Local newspaper promises more while laying off experienced editors

Editorial in today's R-J.

Editorial in today’s R-J.

Could the management at the Las Vegas Review-Journal be any more boorish and insensitive?

On the morning after laying off at least a baker’s dozen of long-time, loyal employees — with the word being that there are still more to come — the editorial page trumpets that the newspaper will be adding more coverage and more journalists. It is long on generalities and short on specifics.

“We’ll have more reporters on the street covering things people care most about, the editorial says. “We’ll provide more expertise and more hard-hitting content by going in-depth in some areas while adopting a more efficient production process.”

By “efficient production process” they must mean less editing and fewer people in production. I got word this morning that four people in production and advertising and the newsside, all with several decades at the paper, were let go today. Two sources confirm the newsside person was Lynn Benson.
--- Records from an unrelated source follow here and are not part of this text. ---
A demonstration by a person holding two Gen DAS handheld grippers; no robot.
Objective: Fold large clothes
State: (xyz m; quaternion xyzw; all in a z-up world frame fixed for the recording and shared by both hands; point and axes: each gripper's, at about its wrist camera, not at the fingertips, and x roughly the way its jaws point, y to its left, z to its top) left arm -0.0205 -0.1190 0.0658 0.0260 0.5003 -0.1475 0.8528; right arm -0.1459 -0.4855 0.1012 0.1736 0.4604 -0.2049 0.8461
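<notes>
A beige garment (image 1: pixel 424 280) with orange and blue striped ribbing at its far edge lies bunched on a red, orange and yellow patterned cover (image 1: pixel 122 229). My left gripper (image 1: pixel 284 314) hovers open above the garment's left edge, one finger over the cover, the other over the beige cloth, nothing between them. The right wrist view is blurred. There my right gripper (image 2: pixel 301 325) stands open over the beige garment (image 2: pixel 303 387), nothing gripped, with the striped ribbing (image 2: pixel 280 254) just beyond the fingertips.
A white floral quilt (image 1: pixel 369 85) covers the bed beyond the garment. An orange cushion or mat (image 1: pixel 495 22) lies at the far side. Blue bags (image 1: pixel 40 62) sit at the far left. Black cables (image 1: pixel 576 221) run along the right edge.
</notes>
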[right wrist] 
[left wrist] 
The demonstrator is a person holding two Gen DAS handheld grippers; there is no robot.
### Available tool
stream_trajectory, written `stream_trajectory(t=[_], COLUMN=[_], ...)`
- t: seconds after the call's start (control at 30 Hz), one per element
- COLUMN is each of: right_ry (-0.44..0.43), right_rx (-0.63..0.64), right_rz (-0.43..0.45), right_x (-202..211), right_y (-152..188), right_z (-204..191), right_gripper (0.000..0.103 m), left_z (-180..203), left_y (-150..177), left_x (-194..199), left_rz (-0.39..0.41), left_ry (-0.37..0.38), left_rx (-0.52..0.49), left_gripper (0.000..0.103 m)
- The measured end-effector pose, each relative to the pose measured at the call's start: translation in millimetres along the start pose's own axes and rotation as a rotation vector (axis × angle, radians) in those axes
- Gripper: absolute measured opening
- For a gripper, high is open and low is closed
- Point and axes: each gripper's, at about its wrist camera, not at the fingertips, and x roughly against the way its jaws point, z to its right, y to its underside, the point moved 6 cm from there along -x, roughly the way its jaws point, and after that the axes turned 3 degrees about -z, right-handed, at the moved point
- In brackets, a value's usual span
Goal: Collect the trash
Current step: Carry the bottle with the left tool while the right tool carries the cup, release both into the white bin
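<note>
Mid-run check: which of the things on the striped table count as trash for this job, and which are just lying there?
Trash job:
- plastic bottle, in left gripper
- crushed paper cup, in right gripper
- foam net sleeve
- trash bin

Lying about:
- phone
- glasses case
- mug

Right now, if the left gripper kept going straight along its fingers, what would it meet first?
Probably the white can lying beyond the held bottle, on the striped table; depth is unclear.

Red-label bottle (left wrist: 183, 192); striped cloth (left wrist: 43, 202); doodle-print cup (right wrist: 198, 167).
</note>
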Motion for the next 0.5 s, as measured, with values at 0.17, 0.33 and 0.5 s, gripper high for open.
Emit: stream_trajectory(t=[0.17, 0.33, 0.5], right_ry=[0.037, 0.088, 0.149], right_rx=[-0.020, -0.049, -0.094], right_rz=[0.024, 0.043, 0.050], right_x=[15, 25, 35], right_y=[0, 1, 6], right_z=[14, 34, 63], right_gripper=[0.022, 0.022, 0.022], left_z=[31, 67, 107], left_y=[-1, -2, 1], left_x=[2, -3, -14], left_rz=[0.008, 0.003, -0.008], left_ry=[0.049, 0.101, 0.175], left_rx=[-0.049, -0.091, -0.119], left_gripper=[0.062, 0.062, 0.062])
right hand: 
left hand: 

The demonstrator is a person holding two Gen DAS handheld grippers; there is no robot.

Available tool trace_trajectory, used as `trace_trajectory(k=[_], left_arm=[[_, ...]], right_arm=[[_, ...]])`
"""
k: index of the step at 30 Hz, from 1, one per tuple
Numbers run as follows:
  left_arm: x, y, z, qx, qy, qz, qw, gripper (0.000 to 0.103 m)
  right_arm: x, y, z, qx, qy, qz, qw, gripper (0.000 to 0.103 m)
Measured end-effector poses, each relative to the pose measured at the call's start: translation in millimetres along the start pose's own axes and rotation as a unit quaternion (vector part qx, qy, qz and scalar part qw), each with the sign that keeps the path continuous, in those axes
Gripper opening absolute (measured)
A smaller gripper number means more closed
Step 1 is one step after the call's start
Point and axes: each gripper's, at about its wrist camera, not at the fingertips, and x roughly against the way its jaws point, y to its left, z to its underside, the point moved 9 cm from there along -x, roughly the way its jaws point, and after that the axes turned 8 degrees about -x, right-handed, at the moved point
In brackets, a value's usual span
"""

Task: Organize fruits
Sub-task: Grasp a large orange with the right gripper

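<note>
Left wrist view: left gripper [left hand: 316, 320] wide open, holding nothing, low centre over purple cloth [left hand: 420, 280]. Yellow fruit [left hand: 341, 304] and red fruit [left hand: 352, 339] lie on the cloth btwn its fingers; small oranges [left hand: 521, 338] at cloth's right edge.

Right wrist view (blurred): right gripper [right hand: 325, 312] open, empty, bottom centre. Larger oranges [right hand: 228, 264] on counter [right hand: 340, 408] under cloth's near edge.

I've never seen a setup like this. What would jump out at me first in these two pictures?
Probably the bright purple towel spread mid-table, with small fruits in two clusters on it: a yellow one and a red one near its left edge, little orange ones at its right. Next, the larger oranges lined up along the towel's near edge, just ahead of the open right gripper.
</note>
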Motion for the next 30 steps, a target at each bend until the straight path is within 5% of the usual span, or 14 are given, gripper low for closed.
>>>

Atop page 3A on Wednesday was contact information for Deputy Editor Mary Greeley, the long-time head of the newsdesk, where copy is edited, laid out and headlines written. Today her name is gone, as is she and several experienced editors. The editorial makes no mention of this, nor the fact that the top newsroom management is now all male.

Among the few specifics: “Education: The Review-Journal now has two reporters assigned to this important beat.” Well, the paper used to have someone covering K-12 and someone covering higher ed as full-time beats, with general assignment reporters filling in as needed. Old is new again.

The only specific “addition” was a third court reporter. There was no promise of an additional warm body, just a person with that assignment, and perhaps a few others.

“One reporter will be assigned to a consolidated beat, which will include McCarran International Airport, issues related to taxis, the Regional Transportation Commission and Nevada Department of Transportation. The reporter on this beat also will write the Review-Journal’s popular Road Warrior commuter Q&A column,” the editorial says. One person, more hats? Actually, I think all those were part of that beat already, except McCarran.

As for the editorial page: “The plan is to make better use of space on our daily opinion page to include more perspectives.” Your guess is as good as mine as to what that means. Fewer pages, perhaps?

“We’ll have plenty of syndicated and locally written columns, and we know our print readers love editorial cartoons because we heard as much when we briefly cut back on their use,” the paper says, though they fail to mention they just laid off talented illustrator Dave Stroud or that the pervious, now ousted, “new management” canned veteran cartoonist Jim Day. Back to the future? If the readers like cartoons, wouldn’t they love local ones?

There will be no more Taste section on Wednesdays, which means they’ve thrown in the towel on ever attracting grocery store ads on that day, which was once the nationwide newspaper standard.

Reportedly the staff of the business section is panicking today, because the editorial made no mention of that section.

“We are increasing the number of journalists covering Southern Nevada,” the last graph promises. Names and numbers, please. I’ll believe it when I see it.

If they plan to save all this money with fewer editors and “more” reporters, I have one word for them: libel.

I can’t count the number of times over my too many decades as a harried editor that some savvy copy editor or news desk editor held up a hand and said: “You better take a look at this. It might get us sued.”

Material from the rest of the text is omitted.